早速野菜へ水をやり始めるフェイを見ながら、キリュウはすぐにでも思考をめぐらせ始める。
次に何をどこへ作るか、という野菜計画について…。
「…ところでフェイ殿」
「なに」
「よくこのようなものを一人で持ってこれたな」
「大丈夫、頑張ったから」
頑張ったからという理由で果たして持ってこられるものだろうか。
第一この鍬はそれなりに大きい。フェイの背丈より大きい。
そこら辺が非常に疑問に感じたキリュウではあったが…。
「そうか…」
と、納得しておくことにした。
今はこの鍬をいつ使うか、ということを考えるのが先決なのである。
「キリュウ」
「なんだフェイ殿?」
「美味しい野菜がたくさんできるといいね」
「…そうだな」
如雨露の水で濡れててらてらと光る菜園を見ながら、キリュウは静かに微笑んだ。
しばらく後。太助が見た庭には、それはそれは立派なキリュウが実っていた。
…いや、胡瓜が実っていた。
「見事だなあ、キリュウ」
「主殿、あれは私ではなく胡瓜だ。間違えないように」
「いや分かってるよそれくらい…。キリュウに話しかけただけだろ?」
「うむ、それはそうだが…」
キリュウの頭の中では、つい昨日フェイに字面が似ていると言われた事がうずまいていた。

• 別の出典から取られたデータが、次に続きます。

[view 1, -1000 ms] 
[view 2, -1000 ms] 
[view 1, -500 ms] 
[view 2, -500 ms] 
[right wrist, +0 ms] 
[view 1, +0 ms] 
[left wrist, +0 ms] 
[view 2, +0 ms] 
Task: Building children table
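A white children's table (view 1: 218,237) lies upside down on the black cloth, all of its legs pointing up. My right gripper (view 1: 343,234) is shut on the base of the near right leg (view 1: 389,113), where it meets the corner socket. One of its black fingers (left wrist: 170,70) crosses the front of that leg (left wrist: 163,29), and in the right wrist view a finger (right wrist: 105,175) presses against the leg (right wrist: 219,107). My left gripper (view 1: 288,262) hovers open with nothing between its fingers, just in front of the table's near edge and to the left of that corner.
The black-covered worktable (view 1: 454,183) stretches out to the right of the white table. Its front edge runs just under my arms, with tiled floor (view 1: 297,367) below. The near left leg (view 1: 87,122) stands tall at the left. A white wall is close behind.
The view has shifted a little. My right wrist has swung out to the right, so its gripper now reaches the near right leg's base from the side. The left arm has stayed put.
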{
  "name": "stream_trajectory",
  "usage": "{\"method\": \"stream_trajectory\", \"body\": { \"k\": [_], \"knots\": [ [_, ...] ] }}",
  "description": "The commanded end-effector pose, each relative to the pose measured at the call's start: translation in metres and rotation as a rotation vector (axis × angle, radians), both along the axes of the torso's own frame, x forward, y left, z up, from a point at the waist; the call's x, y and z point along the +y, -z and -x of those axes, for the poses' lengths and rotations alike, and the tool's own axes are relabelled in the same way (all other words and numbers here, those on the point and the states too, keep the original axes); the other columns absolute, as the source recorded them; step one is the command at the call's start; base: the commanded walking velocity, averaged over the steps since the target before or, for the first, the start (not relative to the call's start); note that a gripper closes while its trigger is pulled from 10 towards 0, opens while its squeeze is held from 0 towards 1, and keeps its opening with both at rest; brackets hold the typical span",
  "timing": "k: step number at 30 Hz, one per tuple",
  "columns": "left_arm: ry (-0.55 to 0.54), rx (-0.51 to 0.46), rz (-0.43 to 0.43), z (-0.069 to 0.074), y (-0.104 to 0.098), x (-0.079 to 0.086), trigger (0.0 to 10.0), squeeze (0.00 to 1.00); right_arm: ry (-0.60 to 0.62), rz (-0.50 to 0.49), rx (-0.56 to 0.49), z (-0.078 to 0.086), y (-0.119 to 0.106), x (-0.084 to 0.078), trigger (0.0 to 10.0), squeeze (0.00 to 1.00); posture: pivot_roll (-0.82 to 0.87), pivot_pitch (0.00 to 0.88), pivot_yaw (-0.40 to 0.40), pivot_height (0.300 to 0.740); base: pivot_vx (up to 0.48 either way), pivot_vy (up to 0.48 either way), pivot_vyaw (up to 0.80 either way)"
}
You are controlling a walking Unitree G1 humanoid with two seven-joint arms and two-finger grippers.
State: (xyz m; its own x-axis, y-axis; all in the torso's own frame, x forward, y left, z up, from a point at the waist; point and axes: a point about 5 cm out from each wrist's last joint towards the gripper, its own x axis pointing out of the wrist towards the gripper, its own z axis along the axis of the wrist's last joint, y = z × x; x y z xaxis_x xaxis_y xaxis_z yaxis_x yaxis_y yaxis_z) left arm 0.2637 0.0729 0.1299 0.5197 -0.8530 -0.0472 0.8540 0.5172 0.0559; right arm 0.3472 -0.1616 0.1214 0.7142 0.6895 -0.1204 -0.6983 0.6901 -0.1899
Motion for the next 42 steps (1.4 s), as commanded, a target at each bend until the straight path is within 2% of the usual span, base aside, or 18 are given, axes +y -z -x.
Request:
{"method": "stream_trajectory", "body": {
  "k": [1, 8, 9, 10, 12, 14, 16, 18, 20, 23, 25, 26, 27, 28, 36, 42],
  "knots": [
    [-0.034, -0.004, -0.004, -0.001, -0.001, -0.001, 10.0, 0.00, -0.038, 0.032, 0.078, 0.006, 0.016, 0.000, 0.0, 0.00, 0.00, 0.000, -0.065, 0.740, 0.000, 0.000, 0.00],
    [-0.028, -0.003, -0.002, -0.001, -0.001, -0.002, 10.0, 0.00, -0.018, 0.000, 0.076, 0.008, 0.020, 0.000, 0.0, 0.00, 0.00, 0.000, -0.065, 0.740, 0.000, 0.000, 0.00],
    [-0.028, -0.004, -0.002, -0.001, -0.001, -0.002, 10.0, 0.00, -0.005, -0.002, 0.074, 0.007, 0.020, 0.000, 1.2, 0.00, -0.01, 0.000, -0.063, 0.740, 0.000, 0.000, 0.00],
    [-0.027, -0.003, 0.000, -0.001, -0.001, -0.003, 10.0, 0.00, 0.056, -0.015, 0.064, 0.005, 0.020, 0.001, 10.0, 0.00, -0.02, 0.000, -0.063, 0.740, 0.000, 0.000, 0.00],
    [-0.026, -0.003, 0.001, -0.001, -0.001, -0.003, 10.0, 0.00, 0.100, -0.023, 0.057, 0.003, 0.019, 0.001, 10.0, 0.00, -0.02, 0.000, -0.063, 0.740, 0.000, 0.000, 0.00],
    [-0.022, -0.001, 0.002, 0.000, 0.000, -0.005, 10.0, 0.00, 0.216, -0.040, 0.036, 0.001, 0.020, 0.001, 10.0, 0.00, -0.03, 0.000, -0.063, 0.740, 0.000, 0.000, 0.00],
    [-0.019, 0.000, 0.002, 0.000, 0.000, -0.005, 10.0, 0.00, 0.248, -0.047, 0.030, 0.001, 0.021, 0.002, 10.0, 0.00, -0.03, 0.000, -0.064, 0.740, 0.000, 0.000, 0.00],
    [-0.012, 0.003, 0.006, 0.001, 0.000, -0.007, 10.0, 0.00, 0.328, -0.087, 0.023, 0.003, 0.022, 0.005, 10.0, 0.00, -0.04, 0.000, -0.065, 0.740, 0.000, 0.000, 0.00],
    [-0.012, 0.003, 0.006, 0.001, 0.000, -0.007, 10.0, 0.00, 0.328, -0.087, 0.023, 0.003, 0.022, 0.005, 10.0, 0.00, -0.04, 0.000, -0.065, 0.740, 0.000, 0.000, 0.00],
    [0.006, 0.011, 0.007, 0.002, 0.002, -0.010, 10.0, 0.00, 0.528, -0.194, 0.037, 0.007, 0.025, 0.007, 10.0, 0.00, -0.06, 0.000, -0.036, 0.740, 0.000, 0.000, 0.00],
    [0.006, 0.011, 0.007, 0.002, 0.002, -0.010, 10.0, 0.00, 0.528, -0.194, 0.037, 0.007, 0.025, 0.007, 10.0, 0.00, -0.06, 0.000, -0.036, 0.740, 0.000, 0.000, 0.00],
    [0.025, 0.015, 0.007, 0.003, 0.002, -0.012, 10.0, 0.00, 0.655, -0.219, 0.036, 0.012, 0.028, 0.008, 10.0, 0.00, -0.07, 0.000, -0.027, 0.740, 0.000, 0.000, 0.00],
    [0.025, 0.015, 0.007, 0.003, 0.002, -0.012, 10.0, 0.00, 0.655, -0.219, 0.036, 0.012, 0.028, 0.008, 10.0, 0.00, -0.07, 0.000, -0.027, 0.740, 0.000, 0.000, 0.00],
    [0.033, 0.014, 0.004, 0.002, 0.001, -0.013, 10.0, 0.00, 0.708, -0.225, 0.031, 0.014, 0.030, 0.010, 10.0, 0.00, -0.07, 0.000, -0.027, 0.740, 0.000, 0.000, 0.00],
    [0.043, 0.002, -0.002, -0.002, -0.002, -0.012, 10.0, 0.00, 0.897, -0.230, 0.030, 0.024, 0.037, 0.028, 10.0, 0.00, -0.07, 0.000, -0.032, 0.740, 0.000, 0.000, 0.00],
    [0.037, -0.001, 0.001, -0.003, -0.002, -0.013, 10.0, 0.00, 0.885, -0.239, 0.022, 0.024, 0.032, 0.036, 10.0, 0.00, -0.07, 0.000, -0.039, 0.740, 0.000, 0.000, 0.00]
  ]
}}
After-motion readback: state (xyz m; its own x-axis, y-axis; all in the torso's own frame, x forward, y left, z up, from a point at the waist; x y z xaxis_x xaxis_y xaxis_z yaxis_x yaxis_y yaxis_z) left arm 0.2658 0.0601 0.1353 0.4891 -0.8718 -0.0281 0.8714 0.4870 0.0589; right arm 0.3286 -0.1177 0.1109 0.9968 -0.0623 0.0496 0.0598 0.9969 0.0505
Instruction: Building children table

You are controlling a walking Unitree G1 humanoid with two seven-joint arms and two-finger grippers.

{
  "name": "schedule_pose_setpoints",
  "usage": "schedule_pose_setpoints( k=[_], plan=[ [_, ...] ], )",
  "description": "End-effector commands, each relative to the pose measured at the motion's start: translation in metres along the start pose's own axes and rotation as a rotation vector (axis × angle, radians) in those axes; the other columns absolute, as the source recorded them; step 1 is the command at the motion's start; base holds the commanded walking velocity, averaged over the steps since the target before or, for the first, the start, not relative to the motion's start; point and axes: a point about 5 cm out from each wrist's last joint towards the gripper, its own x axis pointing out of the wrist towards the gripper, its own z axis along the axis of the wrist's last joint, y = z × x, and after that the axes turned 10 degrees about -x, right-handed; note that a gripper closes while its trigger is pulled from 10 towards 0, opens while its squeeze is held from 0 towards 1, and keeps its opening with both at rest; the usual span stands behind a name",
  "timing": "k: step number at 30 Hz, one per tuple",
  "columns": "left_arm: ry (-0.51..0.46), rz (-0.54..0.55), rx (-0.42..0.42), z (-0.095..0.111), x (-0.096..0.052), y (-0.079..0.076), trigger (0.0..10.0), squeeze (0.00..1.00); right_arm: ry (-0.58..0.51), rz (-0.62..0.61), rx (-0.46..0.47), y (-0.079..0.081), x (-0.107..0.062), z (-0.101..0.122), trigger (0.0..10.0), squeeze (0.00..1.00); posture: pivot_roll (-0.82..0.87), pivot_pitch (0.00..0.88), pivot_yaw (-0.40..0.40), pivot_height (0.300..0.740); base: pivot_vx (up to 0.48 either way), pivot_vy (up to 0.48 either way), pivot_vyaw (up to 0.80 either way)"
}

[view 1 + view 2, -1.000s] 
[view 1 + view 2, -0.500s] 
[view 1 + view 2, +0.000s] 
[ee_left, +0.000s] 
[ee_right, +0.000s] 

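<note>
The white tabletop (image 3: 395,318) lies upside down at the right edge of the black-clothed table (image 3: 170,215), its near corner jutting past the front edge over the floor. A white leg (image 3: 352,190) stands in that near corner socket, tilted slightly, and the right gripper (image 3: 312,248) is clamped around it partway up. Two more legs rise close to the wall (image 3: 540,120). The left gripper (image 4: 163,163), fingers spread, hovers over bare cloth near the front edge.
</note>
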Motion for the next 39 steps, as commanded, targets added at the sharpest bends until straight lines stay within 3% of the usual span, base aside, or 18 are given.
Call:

言われた直後は何のことかよくわからなかったのだが、夜に改めて考え気付いたのだ。
カタカナにするとたしかににているということに…。
「で、他には何を植えるんだ?既に茄子もトマトも植わってるけど」
「うむ。他には南瓜にほうれん草に大根人参牛蒡…」
「ちょ、ちょっと待ったキリュウ」
「何だ?」
つらつらと野菜の名前を挙げだしたキリュウに、太助は思わずストップをかけた。
「いくらなんでもそんなにたくさんは育てられないんじゃ…」
「あくまで希望だ。今は狭い畑だが、いつかは広げてみせる」
「どうやって広げるんだよ」
「それはだな…」
呆れた顔で太助が聞き返し、キリュウが正にこたえようとした時であった。
フェイがその場に現れたのは。
足音に気付いたキリュウが言葉を止める。太助がフェイを見やる。
するとフェイは懐から素早く眼鏡を取り出した。
「ミステリィ〜」
「………」
そして太助は沈黙させられた。
見事なフェイの攻撃に連携を繋げるがごとく、キリュウは微笑を浮かべた。
「というわけだ主殿」
「…だから、そのネタはもうやっただろ!?」
「とにかく心配ない」
「おもいっきり心配だ!!」
沈黙から素早く回復した太助が大きな声をあげる。
こうして、七梨家家庭菜園第一歩、が今まさしく踏み出されたのだった。